● Directions:
Print the full listing below exactly, keeping every character as it stands.

● Data:

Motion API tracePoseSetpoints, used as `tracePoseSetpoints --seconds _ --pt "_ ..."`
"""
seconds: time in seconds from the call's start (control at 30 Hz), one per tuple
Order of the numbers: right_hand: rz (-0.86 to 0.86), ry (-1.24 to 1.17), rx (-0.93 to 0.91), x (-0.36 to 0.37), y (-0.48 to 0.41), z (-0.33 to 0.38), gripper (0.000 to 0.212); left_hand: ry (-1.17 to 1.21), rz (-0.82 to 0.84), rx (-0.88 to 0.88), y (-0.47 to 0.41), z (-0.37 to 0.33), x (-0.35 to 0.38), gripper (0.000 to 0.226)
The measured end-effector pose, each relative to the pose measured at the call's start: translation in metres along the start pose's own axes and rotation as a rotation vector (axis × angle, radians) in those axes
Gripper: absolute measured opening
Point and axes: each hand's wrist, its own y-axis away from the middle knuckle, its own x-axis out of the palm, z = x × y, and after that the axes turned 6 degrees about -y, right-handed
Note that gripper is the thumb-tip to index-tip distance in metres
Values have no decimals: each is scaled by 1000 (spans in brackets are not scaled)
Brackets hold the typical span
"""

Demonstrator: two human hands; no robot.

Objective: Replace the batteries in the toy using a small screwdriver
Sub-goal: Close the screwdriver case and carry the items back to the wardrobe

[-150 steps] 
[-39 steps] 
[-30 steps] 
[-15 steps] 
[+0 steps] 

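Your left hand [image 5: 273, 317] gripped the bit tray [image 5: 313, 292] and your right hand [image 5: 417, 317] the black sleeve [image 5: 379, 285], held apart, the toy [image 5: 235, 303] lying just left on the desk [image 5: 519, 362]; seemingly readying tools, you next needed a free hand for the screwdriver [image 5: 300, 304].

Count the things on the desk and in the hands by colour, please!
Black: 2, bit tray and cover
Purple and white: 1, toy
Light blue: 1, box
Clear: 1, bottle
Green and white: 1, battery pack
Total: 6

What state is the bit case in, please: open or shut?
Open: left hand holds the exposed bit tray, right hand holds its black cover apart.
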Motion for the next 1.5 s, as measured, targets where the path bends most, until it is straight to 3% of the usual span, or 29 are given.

● Result of this task:
Motion API tracePoseSetpoints, used as `tracePoseSetpoints --seconds _ --pt "_ ..."`
"""
seconds: time in seconds from the call's start (control at 30 Hz), one per tuple
Order of the numbers: right_hand: rz (-0.86 to 0.86), ry (-1.24 to 1.17), rx (-0.93 to 0.91), x (-0.36 to 0.37), y (-0.48 to 0.41), z (-0.33 to 0.38), gripper (0.000 to 0.212); left_hand: ry (-1.17 to 1.21), rz (-0.82 to 0.84), rx (-0.88 to 0.88), y (-0.47 to 0.41), z (-0.37 to 0.33), x (-0.35 to 0.38), gripper (0.000 to 0.226)
The measured end-effector pose, each relative to the pose measured at the call's start: translation in metres along the start pose's own axes and rotation as a rotation vector (axis × angle, radians) in those axes
Gripper: absolute measured opening
Point and axes: each hand's wrist, its own y-axis away from the middle knuckle, its own x-axis out of the palm, z = x × y, and after that the axes turned 6 degrees about -y, right-handed
Note that gripper is the thumb-tip to index-tip distance in metres
Values have no decimals: each is scaled by 1000 (spans in brackets are not scaled)
Brackets hold the typical span
"""

Demonstrator: two human hands; no robot.

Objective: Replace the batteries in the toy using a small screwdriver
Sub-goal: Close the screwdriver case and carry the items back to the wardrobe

[-150 steps] 
[-39 steps] 
[-30 steps] 
[-15 steps] 
[+0 steps] 

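Your left hand [image 5: 273, 317] gripped the bit tray [image 5: 313, 292] and your right hand [image 5: 417, 317] the black sleeve [image 5: 379, 285], held apart, the toy [image 5: 235, 303] lying just left on the desk [image 5: 519, 362]; seemingly readying tools, you next needed a free hand for the screwdriver [image 5: 300, 304].

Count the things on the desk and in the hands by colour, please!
Black: 2, bit tray and cover
Purple and white: 1, toy
Light blue: 1, box
Clear: 1, bottle
Green and white: 1, battery pack
Total: 6

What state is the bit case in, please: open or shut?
Open: left hand holds the exposed bit tray, right hand holds its black cover apart.
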Motion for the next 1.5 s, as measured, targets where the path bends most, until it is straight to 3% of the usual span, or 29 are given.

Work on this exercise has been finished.